It’s a great time to be a copyright lawyer. Everything seems to be up for grabs. For example:
What if “Is Google Print fair use?” is the wrong question?
Massive archives of digitized books are coming, one way or the other, a fact that’s confirmed by Yahoo’s announcement of the Open Content Alliance, which will work with public domain and licensed content. Eventually, we’ll have full-text, searchable, archived “books” on screens everywhere. I suspect that in short order, someone will come up with a way to use voice-synthesis software to automate the creation of audio “books” based on these archives. You’ll be able to download the library to your iPod.
Given all that, should we be wondering, again, about some questions that were asked and appeared to be answered a decade ago? What is the future of the book? The future of the library?
Implications spin in various directions.
Suppose, for example, that Yahoo! concludes its public domain digitizing project. Is there a justification, other than disciplinary and institutional pride, for keeping all those books around — when they take up a lot of expensive space and require a lot of expensive care and supervision? If so, who should bear the burden of archiving all this paper?

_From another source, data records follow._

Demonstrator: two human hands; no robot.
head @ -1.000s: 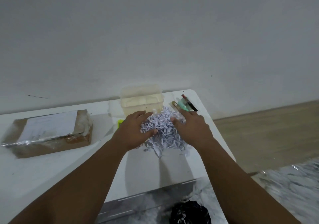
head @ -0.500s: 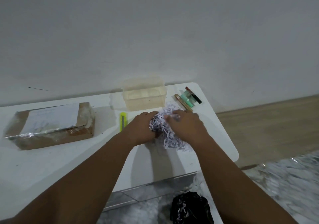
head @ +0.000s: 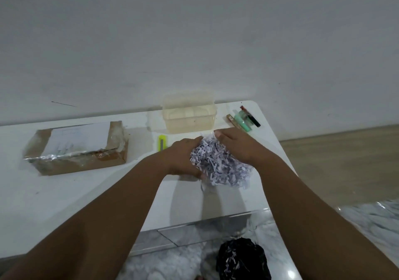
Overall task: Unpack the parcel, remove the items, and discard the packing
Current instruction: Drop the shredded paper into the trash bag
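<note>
A heap of shredded white and purple paper [head: 218, 165] lies on the white table [head: 64, 202]. My left hand [head: 183, 156] cups its left side and my right hand [head: 237, 145] cups its right side, fingers curled round the shreds. A brown cardboard parcel [head: 79, 148] with a white label and torn clear tape sits at the left. A clear plastic container [head: 190, 115] stands behind the heap. A few small items [head: 244, 118], one mint green and one dark pen-like, lie at the table's right rear corner.
A yellow-green utility knife [head: 162, 142] lies just left of my left hand. On the marble floor below the table's front edge sits a black bag [head: 241, 260] holding paper shreds. The wall runs close behind the table. Wooden flooring lies to the right.
Both hands have gathered the shredded paper into a tighter bundle and drawn it toward me, away from the container. The view has dropped slightly.
</note>
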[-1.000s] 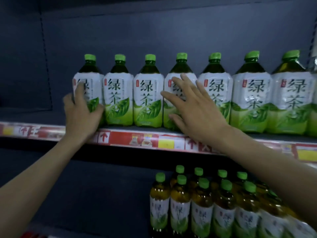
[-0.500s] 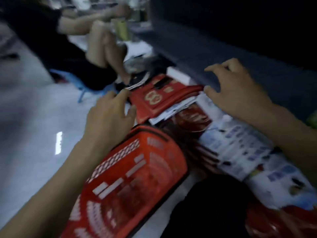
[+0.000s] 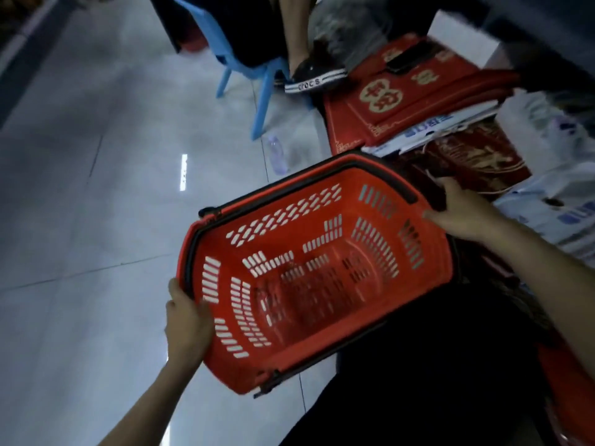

Or: Is Yahoo! (for example) entitled to impose access restrictions on its archive — restrictions that might mirror, for example, time and place restrictions that physical libraries reasonably impose on their patrons? And if so, what is the right unit of analysis for this sort of thing? We might borrow from the music business here: as P2P and digital technology has changed how music is created, distributed, and consumed, we’ve seen steady pressure on the concept of the copyrighted “work,” down to the point where copyright owners demand royalties for re-use of chords or even notes. Copyright policy may want to hold a different line when it comes to text, but doing so will take some doing.
And: Are Google and Yahoo! proposing to create “databases,” in the sense that this term has been the centerpiece of various efforts to amend federal IP law with some form of misappropriation tort? Doug Lichtman today repeated his concerns regarding the security of full-text works scanned by Google. Take that concern one step beyond: If security is breached, publishers and authors may have uncollectable claims against the bad guys. Should Google have a claim, too?
Then: What about Google Print P2P? Even if Google Print shows endusers only snippets of text, does MGM v. Grokster impose a requirement that GP prevent users from mixing and redistributing that content?
Finally: I haven’t begun to think about the professional status (not to mention the “Romantic” status) of “the Author,” when to “publish” means to have a record in a database, or of “the Editor,” or even of “the Publisher.” Way down the road, Google Print and the OCA may contribute to shifts in professional and institutional organization, much as open access is threatening to do in academic publishing.
Note here that I’m not necessarily asking questions about the state of current doctrine. I’m wondering aloud (ablog?) about a world sans codex, where “creativity” and “progress” via “book” text is indistinguishable, in a technical sense, from “creativity” and “progress” via “blog” text, podcast, and IM. “Are Books Good For You?,” with apologies to Steven Johnson, seems like a slightly clever way to pack these thoughts into a single question. If we care about books as such, and if we care about libraries as repositories for books, then we should think carefully about how to manage Google’s and Yahoo’s proposed transition from atoms to bits.